Investing Activities. Our net cash used in investing activities was $0.7 million for the nine months ended September 29, 2012 compared to $0.8 million for the nine months ended October 1, 2011. Net cash used in investing activities for the nine months ended September 29, 2012 was related entirely to purchases of property and equipment. The net cash used in investing activities for the nine months ended October 1, 2011 was primarily due to capital expenditures to complete the URT installation at AAP, which was partially offset by the release of a $0.7 million deposit required by our credit card processor in 2009.

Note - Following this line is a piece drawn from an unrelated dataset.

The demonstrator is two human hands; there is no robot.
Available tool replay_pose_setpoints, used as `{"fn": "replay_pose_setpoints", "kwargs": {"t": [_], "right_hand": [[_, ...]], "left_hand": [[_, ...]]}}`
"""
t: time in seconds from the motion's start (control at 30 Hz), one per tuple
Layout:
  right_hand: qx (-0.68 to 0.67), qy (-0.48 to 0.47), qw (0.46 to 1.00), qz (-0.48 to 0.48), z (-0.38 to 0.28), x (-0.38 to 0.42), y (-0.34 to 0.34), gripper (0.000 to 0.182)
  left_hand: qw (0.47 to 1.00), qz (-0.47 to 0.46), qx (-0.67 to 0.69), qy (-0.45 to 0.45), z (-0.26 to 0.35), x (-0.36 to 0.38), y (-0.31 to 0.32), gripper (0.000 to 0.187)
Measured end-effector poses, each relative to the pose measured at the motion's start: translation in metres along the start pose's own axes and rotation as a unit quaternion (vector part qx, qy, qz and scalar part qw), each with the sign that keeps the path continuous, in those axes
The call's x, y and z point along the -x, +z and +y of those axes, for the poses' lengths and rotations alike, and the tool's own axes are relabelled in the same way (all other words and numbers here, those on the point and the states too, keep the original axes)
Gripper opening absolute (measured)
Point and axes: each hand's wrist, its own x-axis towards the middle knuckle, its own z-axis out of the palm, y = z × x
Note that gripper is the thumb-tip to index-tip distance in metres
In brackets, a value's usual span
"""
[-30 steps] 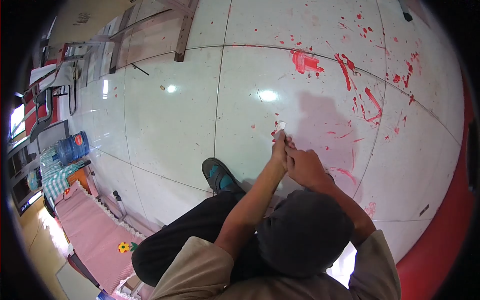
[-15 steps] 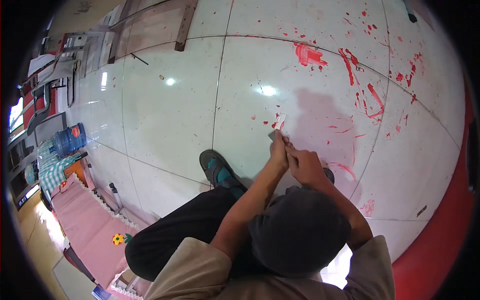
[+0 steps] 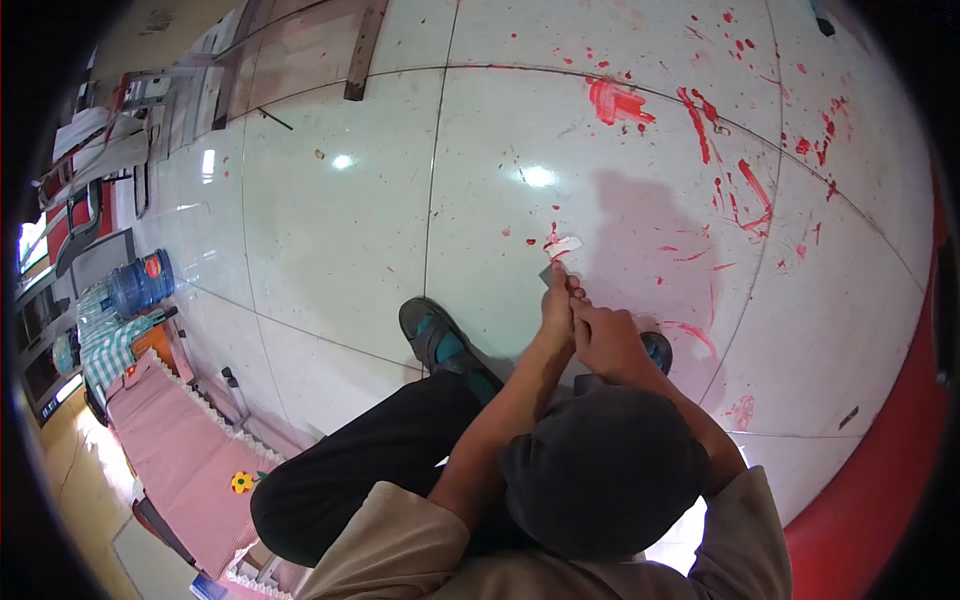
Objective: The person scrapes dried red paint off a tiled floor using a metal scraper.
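Note:
Close together over the tiled floor [image 3: 340,230], my two hands meet below a small pale scrap [image 3: 563,246] with red on it. My left hand [image 3: 557,305] is closed round a small flat grey piece [image 3: 546,273], whose edge shows beside the fingers. Touching it from the right, my right hand [image 3: 608,335] is closed too; what its fingers grip is hidden. Small red spots [image 3: 531,241] lie by the scrap. Farther up the floor is a red smear [image 3: 618,103], with red streaks [image 3: 750,190] to its right.
A sandalled foot [image 3: 437,340] is left of my hands, another shoe [image 3: 657,348] to the right. At the left stand a pink-covered bench [image 3: 180,430] and a blue water bottle [image 3: 140,283]. A brown leg of furniture [image 3: 366,50] is at the top. A red surface [image 3: 880,430] borders the right.
The pale scrap has turned from nearly upright to lying more sideways, slightly lower. Both hands stay together and have moved down very slightly.

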Motion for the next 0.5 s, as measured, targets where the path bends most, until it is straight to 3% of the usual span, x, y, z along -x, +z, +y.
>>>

Financing Activities. Our net cash provided by financing activities was $1.1 million for the nine months ended September 29, 2012 compared to net cash used in financing activities of $0.7 million for the nine months ended October 1, 2011. Net cash provided financing activities for the nine months ended September 29, 2012 was related primarily to borrowings under our line of credit offset by the repayment of long-term debt obligations. Net cash used in financing activities for the nine months ended October 1, 2011 was related primarily to cash proceeds from refinancing short-term debt obligations net of $0.7 million in debt issuance costs and borrowings under our line of credit.
Sources of Liquidity. Our principal sources of liquidity are cash from operations and borrowings under our revolving line of credit. Our principal liquidity requirements consist of long-term debt obligations, capital expenditures and working capital. Our total capital requirements for the next twelve months will depend upon, among other things the number and size of ApplianceSmart stores operating during the period, the recycling volumes generated from recycling contracts during the period and our needs related to AAP. Currently, we have 20 ApplianceSmart stores and 12 recycling centers, including AAP, in operation.

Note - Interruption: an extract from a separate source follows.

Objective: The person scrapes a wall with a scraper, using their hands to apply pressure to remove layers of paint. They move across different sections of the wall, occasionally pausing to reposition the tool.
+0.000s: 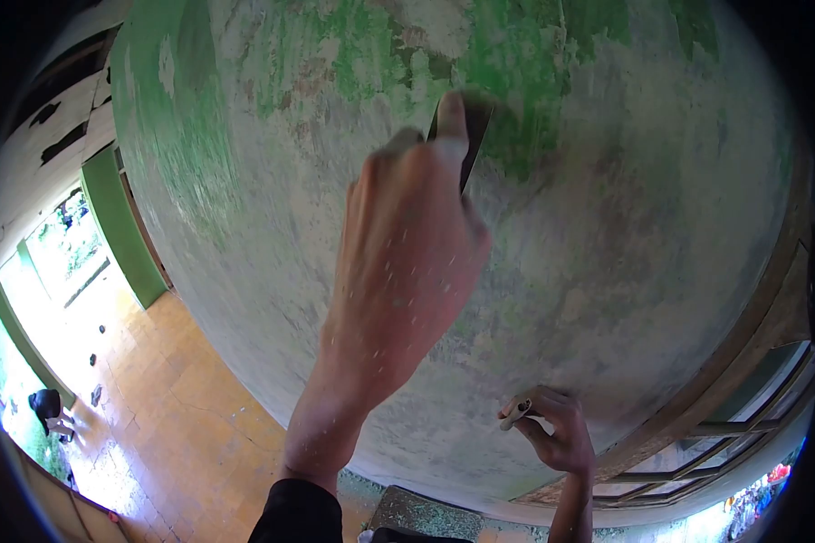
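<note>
My left hand (412,231) reaches up across the middle of the view, closed round a scraper (478,145) with a dark flat blade. Its index finger is stretched along the blade, which lies against the wall (534,290); the handle is hidden in the palm. Patches of green paint (516,77) surround the blade, with bare grey surface below. Small pale flecks show in front of the hand. Lower right, my right hand (560,430) pinches a small pale object (516,413) with a dark round end, close to the wall. I cannot make out its kind.
A wooden window frame (697,466) borders the wall at lower right. Green flakes cover a dark flat surface (430,514) below. Orange floor tiles (204,407) extend left past a green pillar (122,226). Another person (52,414) is at far left.
</note>
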Demonstrator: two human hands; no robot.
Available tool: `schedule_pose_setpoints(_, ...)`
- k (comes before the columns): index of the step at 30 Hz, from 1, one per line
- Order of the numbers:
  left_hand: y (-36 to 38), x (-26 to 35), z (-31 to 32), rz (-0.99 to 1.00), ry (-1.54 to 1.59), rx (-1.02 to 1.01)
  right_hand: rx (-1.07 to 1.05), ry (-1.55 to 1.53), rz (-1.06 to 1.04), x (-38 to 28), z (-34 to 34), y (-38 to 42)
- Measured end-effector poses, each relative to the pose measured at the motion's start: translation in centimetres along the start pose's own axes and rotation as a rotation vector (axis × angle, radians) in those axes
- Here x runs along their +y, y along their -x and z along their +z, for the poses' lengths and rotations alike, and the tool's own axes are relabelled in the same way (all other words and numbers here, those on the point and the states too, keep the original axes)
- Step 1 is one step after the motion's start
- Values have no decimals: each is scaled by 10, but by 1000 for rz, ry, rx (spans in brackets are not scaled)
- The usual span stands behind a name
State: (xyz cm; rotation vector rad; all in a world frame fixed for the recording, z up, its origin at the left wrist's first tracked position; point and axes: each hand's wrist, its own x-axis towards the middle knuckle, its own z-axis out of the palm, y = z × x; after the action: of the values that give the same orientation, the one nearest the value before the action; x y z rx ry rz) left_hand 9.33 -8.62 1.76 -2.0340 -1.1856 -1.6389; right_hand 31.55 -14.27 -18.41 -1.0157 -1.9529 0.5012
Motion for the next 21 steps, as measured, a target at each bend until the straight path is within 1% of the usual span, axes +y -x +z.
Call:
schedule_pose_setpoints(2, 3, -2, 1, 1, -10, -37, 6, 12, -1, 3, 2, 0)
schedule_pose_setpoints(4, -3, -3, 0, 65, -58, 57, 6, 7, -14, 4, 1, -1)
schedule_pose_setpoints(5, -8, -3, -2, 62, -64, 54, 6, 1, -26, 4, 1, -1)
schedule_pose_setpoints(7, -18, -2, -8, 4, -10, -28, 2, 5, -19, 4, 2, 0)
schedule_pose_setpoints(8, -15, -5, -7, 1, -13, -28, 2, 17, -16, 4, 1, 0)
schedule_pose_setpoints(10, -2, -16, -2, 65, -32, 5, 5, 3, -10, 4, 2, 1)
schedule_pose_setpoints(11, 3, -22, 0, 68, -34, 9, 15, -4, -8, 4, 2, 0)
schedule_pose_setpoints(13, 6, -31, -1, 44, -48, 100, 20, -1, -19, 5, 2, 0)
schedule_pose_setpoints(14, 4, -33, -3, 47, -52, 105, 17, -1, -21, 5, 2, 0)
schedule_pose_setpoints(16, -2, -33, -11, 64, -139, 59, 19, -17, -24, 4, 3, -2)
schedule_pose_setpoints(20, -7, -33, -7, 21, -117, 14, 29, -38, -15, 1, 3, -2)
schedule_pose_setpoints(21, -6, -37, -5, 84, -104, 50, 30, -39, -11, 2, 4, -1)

We believe, based on the anticipated sales per retail store, the anticipated revenues from our recycling contracts and our anticipated gross profit, that our cash balance, anticipated funds generated from operations and our revolving line of credit will be sufficient to finance our operations, long-term debt obligations and capital expenditures through at least the next twelve months. However, as described below, we are currently not in compliance with certain covenants under our Credit Agreement, which could limit the availability of borrowings under our revolving line of credit. If the lender under our Credit Agreement were to limit our borrowings or demand payment of the loan, we would need additional capital or new sources of funding to finance our operations. We may also need additional capital to finance our operations if our revenues are lower than anticipated, our expenses are higher than anticipated or we pursue new opportunities. Sources of additional financing, if needed in the future, may include further debt financing or the sale of equity (Common or Preferred Stock) or other financing opportunities. There can be no assurance that such additional sources of financing will be available on terms satisfactory to us or permitted by our Credit Agreement.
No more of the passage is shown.